Welcome to Tesla Motors Club
Discuss Tesla's Model S, Model 3, Model X, Model Y, Cybertruck, Roadster and More.
Register

Neural Networks

This site may earn commission on affiliate links.
I appreciate the technical data. I also appreciated the improved performance of Autopilot during a recent round trip drive from SoCal to OKC. The reliability of V9 was amazing and impressive with the 2017 MS 90D.

One caution still is in order. If construction crews place cement barriers or reflective plastic channelized drums over the left lane line, drive carefully and exit Autopilot at the first indication of being too close. Nothing was hit, but the right lane line kept the vehicle a bit too close to those barricades.
 
Are the Google TPUs generalized or optimized for a specific function? I.e. if they're either generalized or optimized for training (I forget the correct term) NNs, versus running already trained NNs, then the Tesla design may differ as it will surely be optimized only for running already compiled NNs.
 
Are the Google TPUs generalized or optimized for a specific function? I.e. if they're either generalized or optimized for training (I forget the correct term) NNs, versus running already trained NNs, then the Tesla design may differ as it will surely be optimized only for running already compiled NNs.

They are optimized for performing matrix multiplication on 8 bit quantized neural networks who's mean dimension is over 256. This means they will be pretty good at running inference on the large majority of vision NN algorithms in use today.

The first version of the TPU (as detailed in the paper I linked above) is not appropriate for training networks with any extant algorithm - it's meant for deploying trained and pre-optimized networks. It happens to be well suited to running networks just like the ones that Tesla is currently using in the vehicle (TensorRT style optimized 8bit inference). Frankly, the TPU V1 itself would probably be a great chip for Tesla to deploy but for the fact that it's not commercially available. There are no commercial systolic array chips that I'm aware of.
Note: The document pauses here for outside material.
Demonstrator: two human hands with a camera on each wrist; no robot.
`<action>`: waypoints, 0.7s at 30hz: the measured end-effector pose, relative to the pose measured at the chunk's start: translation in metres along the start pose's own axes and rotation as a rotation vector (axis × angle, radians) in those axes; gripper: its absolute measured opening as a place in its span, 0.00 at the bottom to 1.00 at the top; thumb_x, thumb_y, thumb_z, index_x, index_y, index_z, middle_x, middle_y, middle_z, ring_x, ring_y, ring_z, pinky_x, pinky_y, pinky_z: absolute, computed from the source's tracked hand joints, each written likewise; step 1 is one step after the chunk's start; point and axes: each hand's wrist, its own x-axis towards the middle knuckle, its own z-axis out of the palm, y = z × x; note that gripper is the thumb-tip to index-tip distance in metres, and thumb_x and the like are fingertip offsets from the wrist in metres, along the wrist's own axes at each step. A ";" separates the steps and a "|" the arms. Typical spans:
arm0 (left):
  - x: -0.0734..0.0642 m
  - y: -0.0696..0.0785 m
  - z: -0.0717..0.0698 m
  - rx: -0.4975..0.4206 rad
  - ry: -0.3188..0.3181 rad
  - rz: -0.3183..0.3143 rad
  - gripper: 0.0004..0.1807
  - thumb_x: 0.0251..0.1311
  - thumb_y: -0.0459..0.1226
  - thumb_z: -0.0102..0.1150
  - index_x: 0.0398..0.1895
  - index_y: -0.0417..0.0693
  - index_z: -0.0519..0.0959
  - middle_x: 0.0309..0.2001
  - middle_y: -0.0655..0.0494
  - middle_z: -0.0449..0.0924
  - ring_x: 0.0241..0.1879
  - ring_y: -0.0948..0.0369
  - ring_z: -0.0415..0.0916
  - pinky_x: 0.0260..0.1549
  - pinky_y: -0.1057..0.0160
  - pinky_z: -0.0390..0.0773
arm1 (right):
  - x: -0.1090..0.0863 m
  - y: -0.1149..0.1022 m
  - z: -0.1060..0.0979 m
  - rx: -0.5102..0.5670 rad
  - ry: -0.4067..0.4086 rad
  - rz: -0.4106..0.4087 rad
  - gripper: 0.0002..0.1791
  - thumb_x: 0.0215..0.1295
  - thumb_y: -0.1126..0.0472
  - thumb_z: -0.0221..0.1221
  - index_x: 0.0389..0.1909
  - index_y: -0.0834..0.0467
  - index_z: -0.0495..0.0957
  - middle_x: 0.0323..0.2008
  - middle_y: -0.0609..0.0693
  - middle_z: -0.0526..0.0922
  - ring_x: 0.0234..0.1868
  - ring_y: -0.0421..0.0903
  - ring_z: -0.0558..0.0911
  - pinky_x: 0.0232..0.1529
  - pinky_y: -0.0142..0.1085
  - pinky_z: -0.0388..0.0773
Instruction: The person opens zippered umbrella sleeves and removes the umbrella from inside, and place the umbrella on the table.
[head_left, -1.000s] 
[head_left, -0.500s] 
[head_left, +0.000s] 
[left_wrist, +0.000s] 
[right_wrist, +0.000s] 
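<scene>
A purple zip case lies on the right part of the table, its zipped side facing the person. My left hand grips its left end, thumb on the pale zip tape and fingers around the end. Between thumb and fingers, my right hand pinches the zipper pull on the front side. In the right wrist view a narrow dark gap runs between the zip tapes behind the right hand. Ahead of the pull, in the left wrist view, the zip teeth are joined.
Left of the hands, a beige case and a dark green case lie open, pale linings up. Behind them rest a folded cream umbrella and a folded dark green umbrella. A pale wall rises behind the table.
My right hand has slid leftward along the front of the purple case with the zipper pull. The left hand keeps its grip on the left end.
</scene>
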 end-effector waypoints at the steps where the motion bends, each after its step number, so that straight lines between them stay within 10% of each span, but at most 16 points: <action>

Google is releasing (this month) a chip of their design which they call the edge TPU which might be a systolic array and which could conceivably be useful in self driving applications - but I've not yet see the architecture or any detailed specs for it.

Edge TPU - Run Inference at the Edge | Edge TPU | Google Cloud

Edge TPU Devices
 
They are optimized for performing matrix multiplication on 8 bit quantized neural networks who's mean dimension is over 256. This means they will be pretty good at running inference on the large majority of vision NN algorithms in use today.

The first version of the TPU (as detailed in the paper I linked above) is not appropriate for training networks with any extant algorithm - it's meant for deploying trained and pre-optimized networks. It happens to be well suited to running networks just like the ones that Tesla is currently using in the vehicle (TensorRT style optimized 8bit inference). Frankly, the TPU V1 itself would probably be a great chip for Tesla to deploy but for the fact that it's not commercially available. There are no commercial systolic array chips that I'm aware of. Google is releasing (this month) a chip of their design which they call the edge TPU which might be a systolic array and which could conceivably be useful in self driving applications - but I've not yet see the architecture or any detailed specs for it.

Edge TPU - Run Inference at the Edge | Edge TPU | Google Cloud

Edge TPU Devices
Thanks for the informative replies/posts. I asked the question because I lack the necessary understanding of NN related tech to easily find the answer from the document, though I'm not surprised it was in there. It's an area of tech I haven't yet taken the time to become familiar with.
 
Of course there would be a bunch of small hardware and software changes, and Tesla would have to develop a set of software tools to enable efficient use of the new chip.

Just wanted to echo our appreciation for your contribution, and ask:

Is developing a set of software tools a huge undertaking? What would the time frame be on this? And would this fall under Stuart Bowers responsibilities?
 
It is not an exaggeration. It is just your opinion.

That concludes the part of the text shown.